* [Exercise data]:

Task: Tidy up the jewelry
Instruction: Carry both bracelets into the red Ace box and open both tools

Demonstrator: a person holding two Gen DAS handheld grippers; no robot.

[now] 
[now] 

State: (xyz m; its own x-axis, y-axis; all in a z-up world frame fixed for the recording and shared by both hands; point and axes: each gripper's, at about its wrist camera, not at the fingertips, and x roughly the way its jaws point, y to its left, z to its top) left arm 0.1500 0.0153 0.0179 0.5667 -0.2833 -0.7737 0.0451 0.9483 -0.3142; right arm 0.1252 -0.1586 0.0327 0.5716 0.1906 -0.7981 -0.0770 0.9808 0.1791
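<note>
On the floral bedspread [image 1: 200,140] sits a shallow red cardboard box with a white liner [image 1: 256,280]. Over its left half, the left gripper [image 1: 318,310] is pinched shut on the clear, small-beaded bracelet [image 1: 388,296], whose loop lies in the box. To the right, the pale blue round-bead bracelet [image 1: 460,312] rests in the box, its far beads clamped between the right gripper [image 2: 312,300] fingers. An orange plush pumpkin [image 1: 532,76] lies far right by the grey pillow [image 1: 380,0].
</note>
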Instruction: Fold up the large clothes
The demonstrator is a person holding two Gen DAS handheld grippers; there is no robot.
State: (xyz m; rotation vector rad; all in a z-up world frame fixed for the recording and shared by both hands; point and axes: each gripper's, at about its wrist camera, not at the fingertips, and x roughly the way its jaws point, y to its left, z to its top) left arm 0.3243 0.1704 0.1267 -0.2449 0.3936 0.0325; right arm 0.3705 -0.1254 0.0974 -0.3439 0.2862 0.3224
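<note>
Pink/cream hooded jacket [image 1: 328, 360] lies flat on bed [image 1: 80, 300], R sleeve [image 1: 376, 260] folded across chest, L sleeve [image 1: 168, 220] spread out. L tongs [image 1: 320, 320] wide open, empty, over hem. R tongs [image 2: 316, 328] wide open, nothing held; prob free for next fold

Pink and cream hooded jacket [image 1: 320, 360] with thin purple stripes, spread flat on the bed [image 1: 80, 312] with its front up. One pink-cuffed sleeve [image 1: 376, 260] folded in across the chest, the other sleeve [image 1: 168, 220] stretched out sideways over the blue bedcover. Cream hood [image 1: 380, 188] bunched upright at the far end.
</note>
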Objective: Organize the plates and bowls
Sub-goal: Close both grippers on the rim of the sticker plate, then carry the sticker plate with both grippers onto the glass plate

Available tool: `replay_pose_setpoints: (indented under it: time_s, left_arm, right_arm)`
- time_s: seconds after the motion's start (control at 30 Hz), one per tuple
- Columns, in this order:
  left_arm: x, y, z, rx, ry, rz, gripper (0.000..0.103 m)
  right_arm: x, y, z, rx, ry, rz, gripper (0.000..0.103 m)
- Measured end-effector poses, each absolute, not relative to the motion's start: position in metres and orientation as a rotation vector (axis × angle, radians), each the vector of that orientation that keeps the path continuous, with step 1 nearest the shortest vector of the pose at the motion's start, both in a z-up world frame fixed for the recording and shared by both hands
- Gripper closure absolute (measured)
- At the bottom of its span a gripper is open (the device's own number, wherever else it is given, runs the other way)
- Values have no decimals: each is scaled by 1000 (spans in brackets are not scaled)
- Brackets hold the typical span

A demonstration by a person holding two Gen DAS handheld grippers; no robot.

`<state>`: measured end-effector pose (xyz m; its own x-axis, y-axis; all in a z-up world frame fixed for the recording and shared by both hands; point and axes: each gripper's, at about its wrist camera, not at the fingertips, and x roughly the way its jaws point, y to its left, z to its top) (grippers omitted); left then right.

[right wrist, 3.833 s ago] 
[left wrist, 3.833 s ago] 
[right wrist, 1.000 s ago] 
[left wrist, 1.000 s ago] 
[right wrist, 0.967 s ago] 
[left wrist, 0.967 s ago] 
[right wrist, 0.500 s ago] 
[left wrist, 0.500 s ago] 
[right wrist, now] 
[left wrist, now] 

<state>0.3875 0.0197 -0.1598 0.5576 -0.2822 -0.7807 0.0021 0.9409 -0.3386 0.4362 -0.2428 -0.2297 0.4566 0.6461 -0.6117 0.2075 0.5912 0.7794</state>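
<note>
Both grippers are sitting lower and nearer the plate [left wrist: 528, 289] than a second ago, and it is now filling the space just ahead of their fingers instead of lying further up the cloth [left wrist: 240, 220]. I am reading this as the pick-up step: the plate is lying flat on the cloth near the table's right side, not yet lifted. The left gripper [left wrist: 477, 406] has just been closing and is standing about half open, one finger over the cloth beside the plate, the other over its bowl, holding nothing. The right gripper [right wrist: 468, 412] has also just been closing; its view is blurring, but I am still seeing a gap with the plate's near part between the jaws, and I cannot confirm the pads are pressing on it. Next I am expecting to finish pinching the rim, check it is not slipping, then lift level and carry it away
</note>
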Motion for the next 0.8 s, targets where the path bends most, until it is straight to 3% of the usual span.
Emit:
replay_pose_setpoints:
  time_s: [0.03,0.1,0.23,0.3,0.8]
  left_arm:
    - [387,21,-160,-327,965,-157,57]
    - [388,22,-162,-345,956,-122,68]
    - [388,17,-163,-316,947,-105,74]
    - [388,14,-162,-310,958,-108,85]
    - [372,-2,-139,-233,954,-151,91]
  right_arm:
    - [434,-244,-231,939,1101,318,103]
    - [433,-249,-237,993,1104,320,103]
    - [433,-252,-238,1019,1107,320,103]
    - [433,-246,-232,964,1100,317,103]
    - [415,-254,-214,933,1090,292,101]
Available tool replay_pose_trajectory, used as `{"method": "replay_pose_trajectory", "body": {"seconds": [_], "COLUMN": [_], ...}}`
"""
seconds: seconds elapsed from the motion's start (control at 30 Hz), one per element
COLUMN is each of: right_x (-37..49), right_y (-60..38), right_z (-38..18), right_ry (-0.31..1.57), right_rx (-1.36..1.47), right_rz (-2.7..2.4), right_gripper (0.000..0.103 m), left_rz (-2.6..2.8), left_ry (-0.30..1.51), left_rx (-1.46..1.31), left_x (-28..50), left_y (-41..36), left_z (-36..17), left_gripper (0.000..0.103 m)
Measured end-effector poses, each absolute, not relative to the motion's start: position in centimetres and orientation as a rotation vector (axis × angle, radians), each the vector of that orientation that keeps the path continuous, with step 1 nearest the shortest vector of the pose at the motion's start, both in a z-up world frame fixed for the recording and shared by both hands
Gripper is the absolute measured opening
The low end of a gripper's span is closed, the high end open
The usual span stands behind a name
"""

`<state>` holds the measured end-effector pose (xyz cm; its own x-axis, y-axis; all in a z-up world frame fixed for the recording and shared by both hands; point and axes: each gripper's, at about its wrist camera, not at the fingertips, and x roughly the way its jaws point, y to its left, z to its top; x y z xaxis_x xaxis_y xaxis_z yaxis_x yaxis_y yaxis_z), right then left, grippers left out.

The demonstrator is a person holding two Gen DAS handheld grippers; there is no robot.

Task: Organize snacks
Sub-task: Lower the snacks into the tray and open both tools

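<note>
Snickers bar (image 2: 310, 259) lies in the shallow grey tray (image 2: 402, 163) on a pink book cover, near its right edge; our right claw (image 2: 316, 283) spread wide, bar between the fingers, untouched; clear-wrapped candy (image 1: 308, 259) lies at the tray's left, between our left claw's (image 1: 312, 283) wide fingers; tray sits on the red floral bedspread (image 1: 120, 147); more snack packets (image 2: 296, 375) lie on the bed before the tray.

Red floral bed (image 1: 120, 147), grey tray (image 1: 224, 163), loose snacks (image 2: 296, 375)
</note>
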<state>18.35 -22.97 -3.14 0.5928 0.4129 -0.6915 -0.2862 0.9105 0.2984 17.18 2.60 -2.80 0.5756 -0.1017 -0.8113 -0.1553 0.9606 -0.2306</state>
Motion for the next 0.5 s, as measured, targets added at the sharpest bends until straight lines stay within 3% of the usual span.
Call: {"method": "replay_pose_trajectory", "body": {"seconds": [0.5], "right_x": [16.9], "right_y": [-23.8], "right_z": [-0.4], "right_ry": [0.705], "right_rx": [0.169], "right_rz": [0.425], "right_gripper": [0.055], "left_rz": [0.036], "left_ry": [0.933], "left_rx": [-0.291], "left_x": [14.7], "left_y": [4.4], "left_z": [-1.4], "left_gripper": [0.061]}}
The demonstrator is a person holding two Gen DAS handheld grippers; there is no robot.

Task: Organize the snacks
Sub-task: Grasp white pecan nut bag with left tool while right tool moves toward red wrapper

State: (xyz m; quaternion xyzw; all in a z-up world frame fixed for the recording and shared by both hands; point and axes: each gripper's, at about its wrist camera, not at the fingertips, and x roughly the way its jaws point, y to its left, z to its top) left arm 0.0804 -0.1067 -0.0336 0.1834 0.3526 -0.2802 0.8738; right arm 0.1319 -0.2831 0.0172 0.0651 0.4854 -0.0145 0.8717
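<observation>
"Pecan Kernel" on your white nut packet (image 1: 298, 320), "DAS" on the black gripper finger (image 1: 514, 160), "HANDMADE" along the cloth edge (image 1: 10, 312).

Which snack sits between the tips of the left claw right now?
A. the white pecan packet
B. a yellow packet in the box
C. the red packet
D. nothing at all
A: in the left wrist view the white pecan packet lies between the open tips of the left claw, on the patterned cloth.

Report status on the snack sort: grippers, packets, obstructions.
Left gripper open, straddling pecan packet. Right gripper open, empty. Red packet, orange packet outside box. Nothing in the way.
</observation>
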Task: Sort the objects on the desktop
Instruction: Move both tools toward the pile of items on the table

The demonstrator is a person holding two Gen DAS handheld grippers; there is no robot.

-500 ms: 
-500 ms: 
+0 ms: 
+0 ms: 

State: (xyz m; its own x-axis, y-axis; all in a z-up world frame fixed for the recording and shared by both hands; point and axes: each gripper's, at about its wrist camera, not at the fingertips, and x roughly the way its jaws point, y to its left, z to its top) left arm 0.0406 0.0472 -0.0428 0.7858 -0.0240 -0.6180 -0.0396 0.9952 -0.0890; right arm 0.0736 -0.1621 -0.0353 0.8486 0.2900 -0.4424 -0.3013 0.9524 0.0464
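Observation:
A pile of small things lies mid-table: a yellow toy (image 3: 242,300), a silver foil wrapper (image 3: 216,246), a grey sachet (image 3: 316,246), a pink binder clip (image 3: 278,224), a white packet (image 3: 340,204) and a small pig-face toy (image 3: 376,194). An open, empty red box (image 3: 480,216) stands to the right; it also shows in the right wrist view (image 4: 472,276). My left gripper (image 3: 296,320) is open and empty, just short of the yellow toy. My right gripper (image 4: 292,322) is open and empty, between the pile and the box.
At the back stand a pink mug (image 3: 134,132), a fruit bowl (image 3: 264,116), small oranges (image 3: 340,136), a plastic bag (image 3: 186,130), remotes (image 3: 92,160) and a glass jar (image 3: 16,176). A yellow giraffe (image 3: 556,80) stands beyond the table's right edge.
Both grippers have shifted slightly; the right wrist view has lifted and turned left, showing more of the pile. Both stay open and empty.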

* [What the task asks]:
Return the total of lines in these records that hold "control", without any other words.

* [Problem solution]:
2